Friend 2 Friend

Page 8

Now let’s move onto a few other tips for talking to your friend.

While it’s good to share your own experience to let your friend know you understand, focusing on yourself too much may make your friend wonder if you actually care about their situation. Sometimes your friend may need to vent, and it’s good to make sure your friend knows that you are someone they can open up to.

YOU: I was having panic attacks and stuff. I couldn’t breathe and thought I was going to throw up. It was really bad.
YOUR FRIEND: Yeah, sounds bad.
YOU: And it sucked, but I had to learn how to deal with it. I had to learn how to keep living my life, you know?
YOUR FRIEND: That’s cool. But it’s not the same thing. For me, it’s my family that’s messed up.

Here’s an example of how you can share your own experiences while also keeping the focus on your friend:

YOU: Having anxiety isn't about being messed up... But you're right that our situations are different. The stuff with your sister sounds really frustrating.

YOUR FRIEND: Yeah, it is... I'm sorry, I didn't mean to say you were messed up or something. I'm just... I'm sorry, okay? I’m so tense these days.

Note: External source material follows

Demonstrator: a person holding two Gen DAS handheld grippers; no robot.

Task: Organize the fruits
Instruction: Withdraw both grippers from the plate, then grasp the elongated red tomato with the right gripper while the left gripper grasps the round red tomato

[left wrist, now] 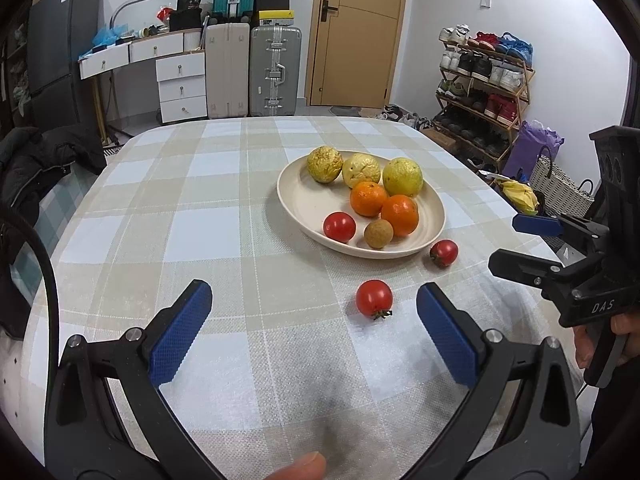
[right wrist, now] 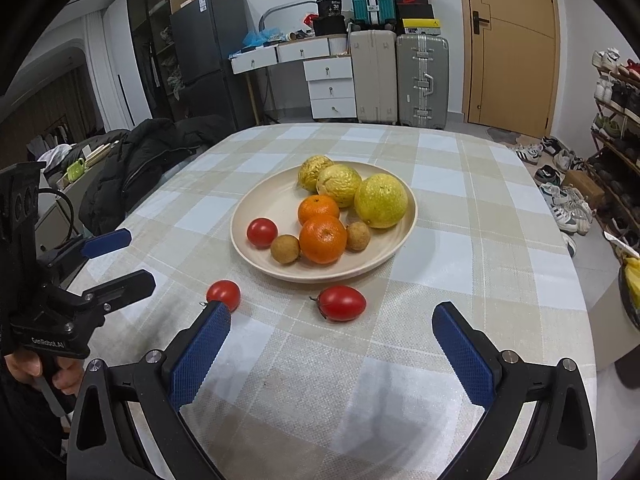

YOU: Sounds like you think it might be awkward to go talk to someone about this. When I was going through my thing a while ago, I talked to my soccer coach, and it was actually pretty cool to talk to someone who wasn’t like, up in my business. Someone smart.
YOUR FRIEND: He didn’t lecture you or tell you what to do?
YOU: No, he just listened. And then I talked to the school counselor. She helped me figure out how to balance my school and sports and stuff, and gave me some tips for handling my stress.

YOUR FRIEND: Well, that’d definitely be better than talking to my parents.

You also want to avoid arguing or disagreeing with your friend. Even if you feel really strongly about something, arguing with your friend is only more likely to make them feel defensive.

YOU: I know your parents care about you. They’re just stressed out right now with your big sister. But they’ll help if you talk to them. YOUR FRIEND: You’re not in my house. You don’t know what it’s like. Everything is about my older sister all the time.

By disagreeing with your friend and acting like an expert on the situation, you made your friend get defensive.